ST Engineering to convert Boeing 757 passenger plane into 'flying fire truck' in world's first
SINGAPORE: ST Engineering on Wednesday (Feb 16) said it will convert a Boeing 757 passenger plane into an aerial firefighting platform in what it described as a world's first.
US company Galactic Holdings, which is contracted by the US Forest Service to fight fires, will buy the plane and let ST Engineering undertake the full scope of the project, from design and engineering to certification and conversion, said ST Engineering during a signing ceremony at the Singapore Airshow.
The Boeing 757 passenger-to-tanker (P2T), estimated to enter service in 2024, will have a capacity of nearly 26,500 litres of fire retardant, making it one of the largest aerial firefighting platforms on the market, ST Engineering said in a news release.
Current converted firefighting planes like the Boeing 747 Supertanker and McDonell Douglas DC-10 could hold more retardant but are getting older, as countries grapple with a rising number of forest fires in recent years, ST Engineering said.
The Boeing 757P2T will come with a "state-of-the-art" dispensing system to ensure the retardant is accurately delivered, ST Engineering said.
"Compared to the current generation of firefighting platforms that are in service, the Boeing 7572T is also more fuel efficient, and has the versatility to be deployed to remote locations for firefighting missions," it added.
Galactic Holdings managing member Darrin Henry said in a statement that his company chose to partner ST Engineering due to its "ability to deliver a green and highly-innovative firefighting solution that will help drive value for our investors".
The plane will be converted at one of ST Engineering's airframe maintenance and modification facilities in the US.
ST Engineering will also use its global network of maintenance, repair and overhaul facilities to provide aftermarket service for the plane and support Galactic Holdings' operations worldwide.
ST Engineering's senior programme manager Leon Tan said the company will remove the plane's seats, plug its windows and install two fire retardant tanks in the cabin.
The floor under the tanks will be reinforced and channels carved out for the retardant to be released through forward and aft release doors on the belly of the plane. These doors will also need to be installed and the surrounding area reinforced.

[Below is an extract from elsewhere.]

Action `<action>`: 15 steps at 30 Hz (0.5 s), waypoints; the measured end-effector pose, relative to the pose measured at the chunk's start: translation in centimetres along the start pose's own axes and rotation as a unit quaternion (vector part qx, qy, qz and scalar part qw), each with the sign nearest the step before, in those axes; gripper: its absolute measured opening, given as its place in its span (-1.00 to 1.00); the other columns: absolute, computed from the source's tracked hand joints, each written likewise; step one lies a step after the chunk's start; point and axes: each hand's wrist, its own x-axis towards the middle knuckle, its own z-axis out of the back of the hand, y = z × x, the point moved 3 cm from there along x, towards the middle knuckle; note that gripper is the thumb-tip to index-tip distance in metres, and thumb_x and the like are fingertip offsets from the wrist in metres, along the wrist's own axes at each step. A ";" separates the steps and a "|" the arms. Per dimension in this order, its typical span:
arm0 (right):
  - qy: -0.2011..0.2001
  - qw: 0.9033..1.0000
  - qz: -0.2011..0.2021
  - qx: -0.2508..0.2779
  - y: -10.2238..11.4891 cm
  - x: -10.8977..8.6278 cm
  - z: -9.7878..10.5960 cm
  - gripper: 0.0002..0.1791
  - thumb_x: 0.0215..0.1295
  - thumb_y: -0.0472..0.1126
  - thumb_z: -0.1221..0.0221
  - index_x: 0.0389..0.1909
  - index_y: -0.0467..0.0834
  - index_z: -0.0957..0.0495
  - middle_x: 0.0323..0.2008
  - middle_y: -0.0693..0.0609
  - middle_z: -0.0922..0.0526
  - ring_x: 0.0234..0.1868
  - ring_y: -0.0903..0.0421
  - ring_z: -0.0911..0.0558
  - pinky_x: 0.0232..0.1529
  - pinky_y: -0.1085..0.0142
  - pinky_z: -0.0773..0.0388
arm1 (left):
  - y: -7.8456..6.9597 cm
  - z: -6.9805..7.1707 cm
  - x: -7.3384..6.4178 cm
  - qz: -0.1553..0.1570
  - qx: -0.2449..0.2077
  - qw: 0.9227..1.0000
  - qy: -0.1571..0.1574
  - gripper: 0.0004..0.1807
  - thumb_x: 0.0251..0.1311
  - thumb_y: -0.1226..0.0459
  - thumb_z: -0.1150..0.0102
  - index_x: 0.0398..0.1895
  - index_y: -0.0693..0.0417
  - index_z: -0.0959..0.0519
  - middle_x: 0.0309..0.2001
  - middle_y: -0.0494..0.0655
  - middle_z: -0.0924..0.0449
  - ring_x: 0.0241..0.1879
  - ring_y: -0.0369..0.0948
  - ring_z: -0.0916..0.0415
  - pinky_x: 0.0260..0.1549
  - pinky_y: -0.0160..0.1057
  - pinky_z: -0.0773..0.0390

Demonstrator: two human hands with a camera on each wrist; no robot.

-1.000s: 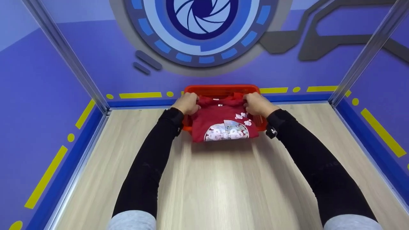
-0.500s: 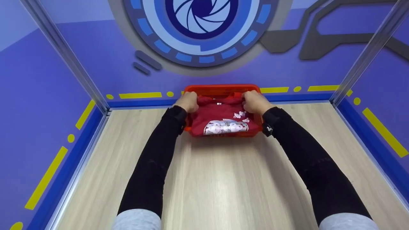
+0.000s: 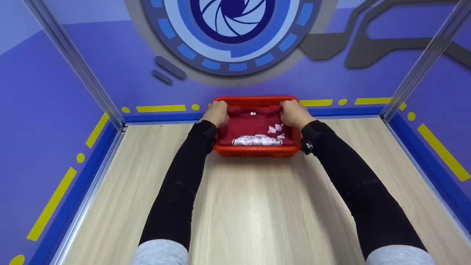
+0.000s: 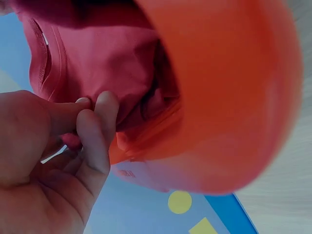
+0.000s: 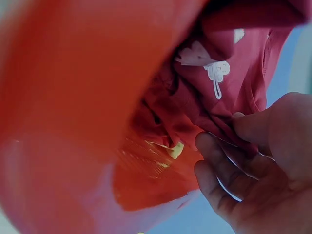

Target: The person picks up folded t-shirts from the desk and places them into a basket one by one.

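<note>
A folded dark red shirt (image 3: 252,123) with white flowers and a pale print lies mostly inside an orange-red plastic basket (image 3: 257,151). My left hand (image 3: 217,113) pinches the shirt's upper left edge; in the left wrist view, thumb and fingertips meet on the cloth beside the neckband (image 4: 54,73). At the opposite side, my right hand (image 3: 294,114) pinches the upper right edge. The right wrist view shows its thumb and fingers closing on the fabric near a white flower trim (image 5: 217,75). The shirt's underside is hidden by the basket walls.
The basket stands on a pale wooden tabletop (image 3: 243,206) against a purple patterned back wall (image 3: 110,66). Side panels (image 3: 44,129) rise at left and right, with metal posts in the corners. A small yellow piece (image 5: 174,150) shows inside the basket.
Both hands have lowered the shirt into the basket. Its front edge, which hung over the near rim, now lies behind that rim, and less of the print shows.
</note>
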 end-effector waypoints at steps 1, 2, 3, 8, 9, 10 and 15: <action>-0.003 1.000 0.003 0.001 0.0 0.0 0.1 -0.64 0.53 -0.31 -0.11 0.19 -0.39 -0.65 0.12 -0.43 -0.75 0.22 -0.36 -0.71 0.35 -0.20 -0.63 | 0.0 0.0 0.1 0.002 -0.001 1.000 -0.003 -0.71 0.38 0.44 -0.12 0.04 0.24 -0.77 0.29 0.27 -0.73 0.31 0.12 -0.66 0.38 0.05 -0.61; -0.007 1.000 0.006 0.002 0.0 0.0 0.2 -0.64 0.53 -0.31 -0.11 0.19 -0.40 -0.65 0.12 -0.44 -0.74 0.23 -0.37 -0.71 0.35 -0.20 -0.63 | 0.0 0.1 0.2 0.004 -0.002 1.000 -0.007 -0.70 0.39 0.43 -0.12 0.06 0.23 -0.77 0.30 0.27 -0.72 0.34 0.16 -0.65 0.41 0.07 -0.60; -0.010 1.000 0.009 0.004 0.0 0.0 0.4 -0.64 0.52 -0.32 -0.10 0.18 -0.40 -0.65 0.12 -0.45 -0.74 0.23 -0.38 -0.71 0.35 -0.20 -0.62 | 0.0 0.1 0.3 0.007 -0.001 1.000 -0.011 -0.70 0.40 0.42 -0.12 0.07 0.22 -0.77 0.31 0.27 -0.71 0.36 0.18 -0.64 0.42 0.08 -0.59; -0.020 1.000 0.020 0.010 0.0 0.2 0.7 -0.67 0.53 -0.33 -0.10 0.15 -0.42 -0.64 0.09 -0.46 -0.74 0.20 -0.39 -0.71 0.32 -0.19 -0.62 | -0.2 -0.1 0.6 0.019 0.005 0.999 -0.026 -0.70 0.40 0.41 -0.14 0.09 0.23 -0.76 0.32 0.29 -0.70 0.32 0.24 -0.68 0.35 0.12 -0.66; -0.021 1.000 0.020 0.011 0.0 0.3 0.7 -0.68 0.53 -0.33 -0.11 0.15 -0.41 -0.64 0.09 -0.46 -0.75 0.20 -0.39 -0.71 0.32 -0.19 -0.62 | -0.2 -0.1 0.7 0.021 0.005 0.999 -0.030 -0.70 0.40 0.41 -0.15 0.09 0.23 -0.76 0.32 0.29 -0.70 0.31 0.24 -0.68 0.33 0.12 -0.67; -0.021 1.000 0.020 0.010 0.0 0.3 0.7 -0.70 0.54 -0.33 -0.11 0.13 -0.41 -0.63 0.08 -0.45 -0.75 0.19 -0.39 -0.71 0.31 -0.19 -0.63 | -0.2 -0.2 0.7 0.022 0.005 0.999 -0.034 -0.71 0.41 0.42 -0.15 0.09 0.24 -0.76 0.31 0.30 -0.71 0.30 0.24 -0.69 0.33 0.12 -0.67; -0.025 0.999 0.008 -0.025 0.2 0.5 0.0 -0.77 0.57 -0.31 -0.12 0.04 -0.36 -0.63 0.05 -0.43 -0.75 0.18 -0.39 -0.72 0.26 -0.23 -0.66 | -0.3 -0.7 0.7 0.023 0.001 0.998 -0.055 -0.70 0.42 0.42 -0.13 0.08 0.25 -0.75 0.30 0.29 -0.72 0.31 0.24 -0.68 0.38 0.14 -0.64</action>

Mr Tan said one of the main challenges will be getting the plane certified. "There is actually very limited aircraft (conducting firefighting operations) that have been certified under a supplementary type certificate," he said.
Planes that go through major modifications must have this type of certificate, which is usually issued by a national aviation agency like the US Federal Aviation Administration.
Nevertheless, Mr Tan said ST Engineering has extensive experience converting Boeing 757 passenger planes into cargo freighters, adding that the process for that is more complicated as the entire length of the floor must be reinforced.
ST Engineering is looking at converting between 10 to 15 aircraft for Galactic Holdings, Mr Tan said, depending on where and how it wants to deploy them. The planes could also be used in countries like Australia, he added.
ST Engineering president of commercial aerospace Jeffrey Lam said this expertise can be tapped to develop "innovative solutions" in the fight against forest and wildfires and to save lives.
"We are excited to be working with Galactic Holdings in this new endeavour of repurposing passenger aircraft into flying fire trucks," he said.